The bus smelled like adrenaline and cheap perfume.

It was a hired tour bus designed for forty people. Currently, it held fifty-five trainees, four idols, one manager, and a cyborg. Girls were sitting in the aisles, hanging off the handrails, and weeping into each other's shoulders.

"We actually did it," Ha-eun stared out the window as the Olympic Arena faded into the distance. She was shaking. "We walked out on live TV."

"We didn't walk," Min-ji yelled from the driver's seat, swerving around a taxi. "We escaped!"

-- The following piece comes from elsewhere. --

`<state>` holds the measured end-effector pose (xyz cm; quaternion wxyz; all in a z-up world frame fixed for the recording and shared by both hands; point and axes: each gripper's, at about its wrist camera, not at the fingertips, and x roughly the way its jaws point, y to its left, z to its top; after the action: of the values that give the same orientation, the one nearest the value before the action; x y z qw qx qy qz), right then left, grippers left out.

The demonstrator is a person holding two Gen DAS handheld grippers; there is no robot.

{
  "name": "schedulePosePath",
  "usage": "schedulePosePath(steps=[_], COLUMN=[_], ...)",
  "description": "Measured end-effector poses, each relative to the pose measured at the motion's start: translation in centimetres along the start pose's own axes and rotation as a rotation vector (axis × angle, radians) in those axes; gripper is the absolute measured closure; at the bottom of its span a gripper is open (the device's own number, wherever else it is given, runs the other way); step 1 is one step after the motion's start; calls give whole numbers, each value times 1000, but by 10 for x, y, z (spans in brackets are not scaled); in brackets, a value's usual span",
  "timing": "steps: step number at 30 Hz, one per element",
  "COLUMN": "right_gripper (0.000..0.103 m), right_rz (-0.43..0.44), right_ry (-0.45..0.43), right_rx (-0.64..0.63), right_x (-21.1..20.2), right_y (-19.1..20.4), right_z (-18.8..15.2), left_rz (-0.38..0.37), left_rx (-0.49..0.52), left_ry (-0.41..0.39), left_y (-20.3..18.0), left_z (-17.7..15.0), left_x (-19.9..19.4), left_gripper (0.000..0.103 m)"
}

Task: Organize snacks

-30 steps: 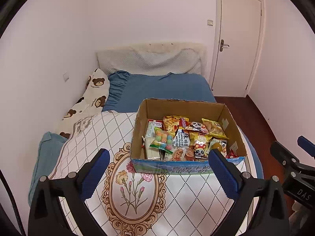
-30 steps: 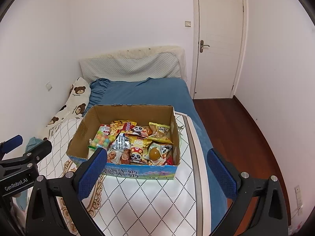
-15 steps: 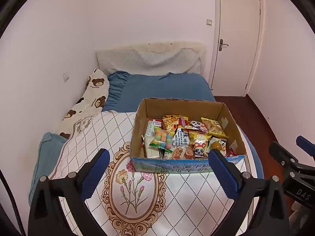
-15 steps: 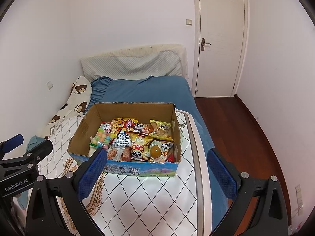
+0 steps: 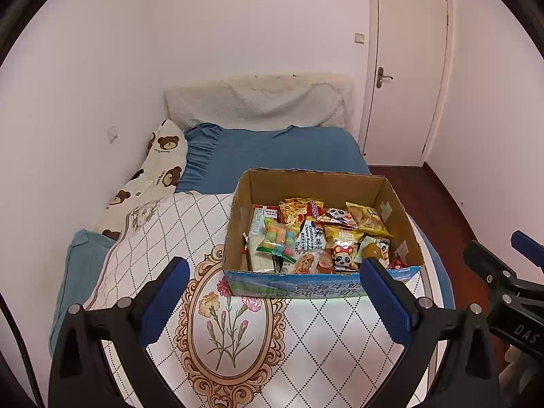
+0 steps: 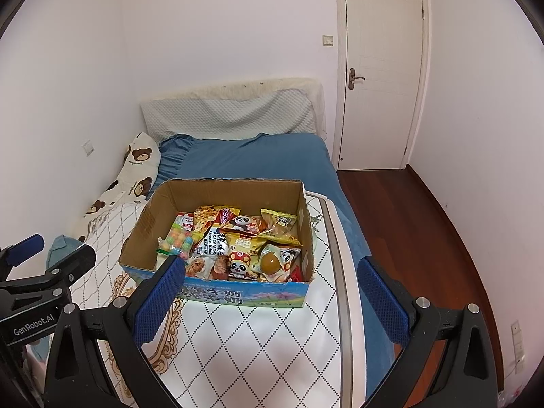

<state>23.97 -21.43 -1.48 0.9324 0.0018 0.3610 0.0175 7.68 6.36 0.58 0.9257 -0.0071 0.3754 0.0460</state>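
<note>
An open cardboard box [image 5: 401, 217] [image 6: 142, 224] with a blue printed front sits on a white quilt on the bed. Several snack packets fill it, among them a clear bag of coloured candy balls [image 5: 280, 239] [image 6: 176, 243] and a panda packet [image 5: 343, 253] [image 6: 239, 265]. My left gripper [image 5: 272, 301] is open, held before the box's front wall with nothing between its blue fingers. My right gripper [image 6: 272, 301] is open too, empty, just short of the box. Each gripper shows at the other view's edge.
The white quilt [image 5: 323, 340] with a floral oval lies over a blue bed sheet [image 5: 278, 149]. A bear-print pillow [image 5: 159, 166] rests along the left wall. A shut white door [image 6: 380, 68] and dark wood floor [image 6: 418, 224] are at the right.
Both grippers have eased slightly toward the box and tilted a little; the box sits a bit higher in both views. Both stay open and empty.
</note>
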Motion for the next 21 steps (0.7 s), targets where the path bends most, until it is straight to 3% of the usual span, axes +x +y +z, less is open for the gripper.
schedulePosePath(steps=[21], right_gripper=[0], right_rz=[9], right_ry=[-3], right_rx=[8], right_x=[-2], right_y=[-1], right_z=[2], left_rz=[-3], left_rx=[4], left_ry=[5], left_y=[0], left_z=[-1], left_x=[1], left_gripper=[0])
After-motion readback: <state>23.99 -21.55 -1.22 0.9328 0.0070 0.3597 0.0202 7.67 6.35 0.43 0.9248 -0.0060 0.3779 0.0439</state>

Yoo-jin stood at the front of the bus. He held a microphone plugged into the dashboard PA system.

"Listen up!"

The crying stopped. Fifty pairs of eyes locked onto him. Some were terrified. Some were ecstatic. All of them were waiting for orders.

"You are no longer Contestants," Yoo-jin said, his voice steady over the roar of the engine. "You are not Team Rebel. You are now trainees of Starforce Entertainment."

A cheer erupted from the back, but Yoo-jin raised a hand.

"This isn't a victory lap. You just breached the most expensive contracts in the industry. Mason Gold isn't going to send police. He's going to send lawyers."

The bus went quiet. The reality of the "Breach of Contract" penalty—millions of won per head—settled over them like a cold fog.

"But," Yoo-jin smiled. It was the smile of a man who had already calculated the odds. "I'm the CEO now. That debt is my problem, not yours."

He pointed to the coolers David had dragged onboard.

"Tonight, your only job is to eat. No diets. No weigh-ins."

David kicked the cooler open. It was full of kimbap, soda, and chocolate.

The girls screamed. It was a primal sound. They dove for the food like starving wolves.

Sae-ri sat in the front seat, pulling off her "Kim Mi-so" nametag. She looked exhausted. Her hoodie was stained with sweat.

"You just adopted fifty teenagers," Sae-ri whispered, watching the feeding frenzy. "Where are we going to put them? The BK Building has one bathroom on the second floor."

"We'll improvise," Yoo-jin sat down next to her. "We have the building. We have the talent. Now we just need to survive the night."

Sae-ri leaned her head on his shoulder. She didn't care who saw.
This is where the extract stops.